» Assigned task
What is needed is every line, exactly as given, from the line containing "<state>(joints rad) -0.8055" through the end of the data below.

» Excerpted records

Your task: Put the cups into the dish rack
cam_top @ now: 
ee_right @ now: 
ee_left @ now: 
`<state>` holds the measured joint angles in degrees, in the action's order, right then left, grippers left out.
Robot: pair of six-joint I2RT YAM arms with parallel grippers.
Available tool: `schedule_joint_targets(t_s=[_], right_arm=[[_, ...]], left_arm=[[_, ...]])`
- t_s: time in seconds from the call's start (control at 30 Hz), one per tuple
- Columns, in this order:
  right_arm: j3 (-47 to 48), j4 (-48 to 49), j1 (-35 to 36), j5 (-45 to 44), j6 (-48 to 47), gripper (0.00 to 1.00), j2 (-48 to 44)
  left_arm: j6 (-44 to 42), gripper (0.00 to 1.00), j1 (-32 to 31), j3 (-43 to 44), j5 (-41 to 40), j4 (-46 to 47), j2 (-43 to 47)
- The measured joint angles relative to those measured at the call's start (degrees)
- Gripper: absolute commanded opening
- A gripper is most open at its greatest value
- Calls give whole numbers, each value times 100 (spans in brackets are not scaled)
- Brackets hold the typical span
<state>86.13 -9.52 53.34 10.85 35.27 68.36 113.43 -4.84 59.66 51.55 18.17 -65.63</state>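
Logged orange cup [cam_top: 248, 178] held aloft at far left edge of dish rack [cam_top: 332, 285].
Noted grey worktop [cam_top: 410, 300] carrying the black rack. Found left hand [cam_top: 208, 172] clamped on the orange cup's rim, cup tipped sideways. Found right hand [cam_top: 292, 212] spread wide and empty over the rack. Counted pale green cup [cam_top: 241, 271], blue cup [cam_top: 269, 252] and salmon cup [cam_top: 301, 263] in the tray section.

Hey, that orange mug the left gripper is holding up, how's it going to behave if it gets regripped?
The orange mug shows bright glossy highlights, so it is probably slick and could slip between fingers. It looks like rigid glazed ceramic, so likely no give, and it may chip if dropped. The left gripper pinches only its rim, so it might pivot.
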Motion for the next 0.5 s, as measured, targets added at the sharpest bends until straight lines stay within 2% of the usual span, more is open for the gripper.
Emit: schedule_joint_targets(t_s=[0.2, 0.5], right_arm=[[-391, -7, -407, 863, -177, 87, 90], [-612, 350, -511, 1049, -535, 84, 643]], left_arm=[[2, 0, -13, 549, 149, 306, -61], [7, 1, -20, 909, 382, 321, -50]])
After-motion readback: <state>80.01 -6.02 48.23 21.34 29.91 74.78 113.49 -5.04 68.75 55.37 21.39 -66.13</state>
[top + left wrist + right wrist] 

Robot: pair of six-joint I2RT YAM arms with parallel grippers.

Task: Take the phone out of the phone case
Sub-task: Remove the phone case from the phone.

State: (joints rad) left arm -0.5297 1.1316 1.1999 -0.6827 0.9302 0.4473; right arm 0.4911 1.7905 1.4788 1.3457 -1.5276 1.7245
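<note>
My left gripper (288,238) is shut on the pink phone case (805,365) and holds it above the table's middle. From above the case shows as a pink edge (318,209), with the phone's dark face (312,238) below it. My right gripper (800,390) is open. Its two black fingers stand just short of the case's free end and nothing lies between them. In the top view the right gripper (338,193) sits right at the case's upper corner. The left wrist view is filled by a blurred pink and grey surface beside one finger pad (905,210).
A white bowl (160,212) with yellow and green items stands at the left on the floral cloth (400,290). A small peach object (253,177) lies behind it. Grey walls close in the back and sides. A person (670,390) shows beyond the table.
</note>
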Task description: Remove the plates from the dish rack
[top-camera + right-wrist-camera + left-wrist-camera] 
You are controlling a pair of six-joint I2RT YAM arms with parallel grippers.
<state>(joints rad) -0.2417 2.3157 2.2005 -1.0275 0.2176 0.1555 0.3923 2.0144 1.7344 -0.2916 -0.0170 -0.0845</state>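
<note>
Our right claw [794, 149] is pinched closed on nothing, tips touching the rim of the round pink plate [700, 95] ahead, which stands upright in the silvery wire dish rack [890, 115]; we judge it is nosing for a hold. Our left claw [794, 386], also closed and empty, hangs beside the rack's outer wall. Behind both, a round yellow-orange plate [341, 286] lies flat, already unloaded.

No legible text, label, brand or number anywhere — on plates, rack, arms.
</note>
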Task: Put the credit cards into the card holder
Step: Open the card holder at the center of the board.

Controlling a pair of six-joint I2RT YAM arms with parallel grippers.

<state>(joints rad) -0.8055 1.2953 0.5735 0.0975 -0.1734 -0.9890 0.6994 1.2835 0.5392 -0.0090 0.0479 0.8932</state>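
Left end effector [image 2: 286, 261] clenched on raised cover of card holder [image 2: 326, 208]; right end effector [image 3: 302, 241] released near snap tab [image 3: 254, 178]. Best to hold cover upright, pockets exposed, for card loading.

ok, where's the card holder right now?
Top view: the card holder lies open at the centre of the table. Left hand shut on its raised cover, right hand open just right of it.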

» Written solution
<state>(joints rad) -0.8055 1.2953 0.5735 0.0975 -0.1734 -0.9890 0.6994 1.2835 0.5392 -0.0090 0.0479 0.8932</state>
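Left end effector [image 2: 286, 261] clenched on raised cover of card holder [image 2: 326, 208]; right end effector [image 3: 302, 241] released near snap tab [image 3: 254, 178]. Best to hold cover upright, pockets exposed, for card loading.

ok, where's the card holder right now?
Top view: the card holder lies open at the centre of the table. Left hand shut on its raised cover, right hand open just right of it.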

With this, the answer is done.